Although closure detection has a crucial role in hydraulic fracturing operations, significant debate surrounds the various methodologies to determine its value. Several competing methodologies have been presented in the literature that sometimesyield significantly different estimates of closure pressure and time. The conventional techniques rely on assumptions that may be competing or even contradictory.
The continuous wavelets transform technique is a data transform technique that convolves the pressure and/or temperature data using a short wavy signal called "wavelet". The wavelet transform provides a representation of the pressure signal by letting the translation and scale parameters of the wavelets vary continuously. That enables the analyst to find the details of the pressure data by observing the wavelet energy spectrum for the monitored signal (pressure and/or temperature) signal. In this case the event of contact between two fracture faces and complete fracture closure is clearly identified.
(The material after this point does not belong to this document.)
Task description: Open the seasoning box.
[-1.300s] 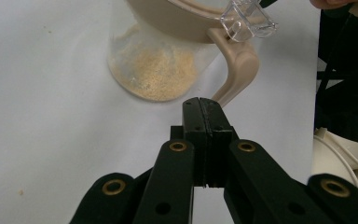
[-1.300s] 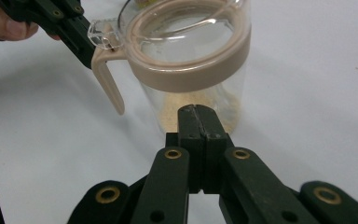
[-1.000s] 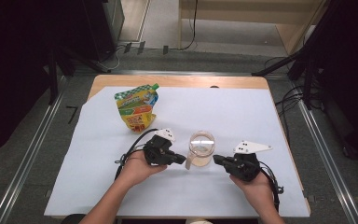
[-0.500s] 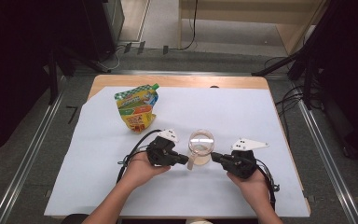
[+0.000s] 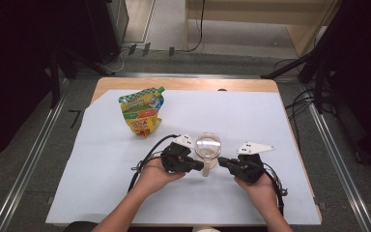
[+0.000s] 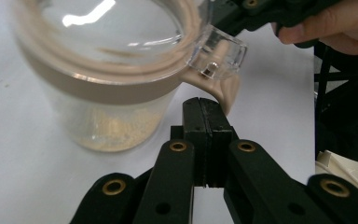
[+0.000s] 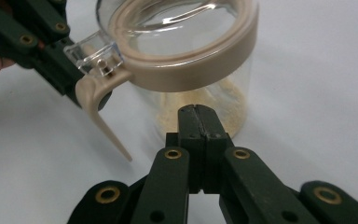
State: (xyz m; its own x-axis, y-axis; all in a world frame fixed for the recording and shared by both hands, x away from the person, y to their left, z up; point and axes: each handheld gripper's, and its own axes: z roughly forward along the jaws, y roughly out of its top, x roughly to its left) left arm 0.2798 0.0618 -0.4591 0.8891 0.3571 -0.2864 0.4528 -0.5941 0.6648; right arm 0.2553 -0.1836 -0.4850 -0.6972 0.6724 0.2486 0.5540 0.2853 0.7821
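Jar [image 5: 207,151] w/ beige latch lid sits mid-surface [image 5: 270,125], pouch [image 5: 142,112] at 10 o'clock. Left gripper [image 5: 199,166] at jar's 8, right gripper [image 5: 222,161] at 4, both clenched, empty. Since 1 s ago: both edged closer. Judged: latch approach under way.

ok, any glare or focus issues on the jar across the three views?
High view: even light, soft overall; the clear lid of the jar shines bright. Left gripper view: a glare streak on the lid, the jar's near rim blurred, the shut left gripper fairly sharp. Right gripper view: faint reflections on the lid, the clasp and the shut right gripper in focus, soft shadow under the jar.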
As a part of The EGS Collab project, a series of fracture injection tests have been conducted to estimate the minimum principal stress with direct observation of well bore deformation using the SIMFIP tool (Step-Rate Injection Method for Fracture In-Situ Properties). The tool monitors the deformation using strain gauges as a fracture opens and closes during multiple tests. The publicly available data provide a great opportunity to experimentally calibrate the new technique for detecting the closure event using continuous wavelet transform. The effect of fracture closure events and fracture faces contact events detected using continuous wavelet transform were compared to the experimental measured deformation.
The continuous wavelet transform technique for closure detection showed an agreement with the deformation measurement. The effect of the presence of natural fractures and complex fracture closure events were recognized using the continuous wavelet transform technique. The Contineous Wavelet Transform (CWT) is a global technique that can be applied to the pressure decline data without requiring further information about the reservoir geomechanical parameters or pumping data. The technique can be easily embedded in machine learning algorithms for hydraulic fracturing diagnostics.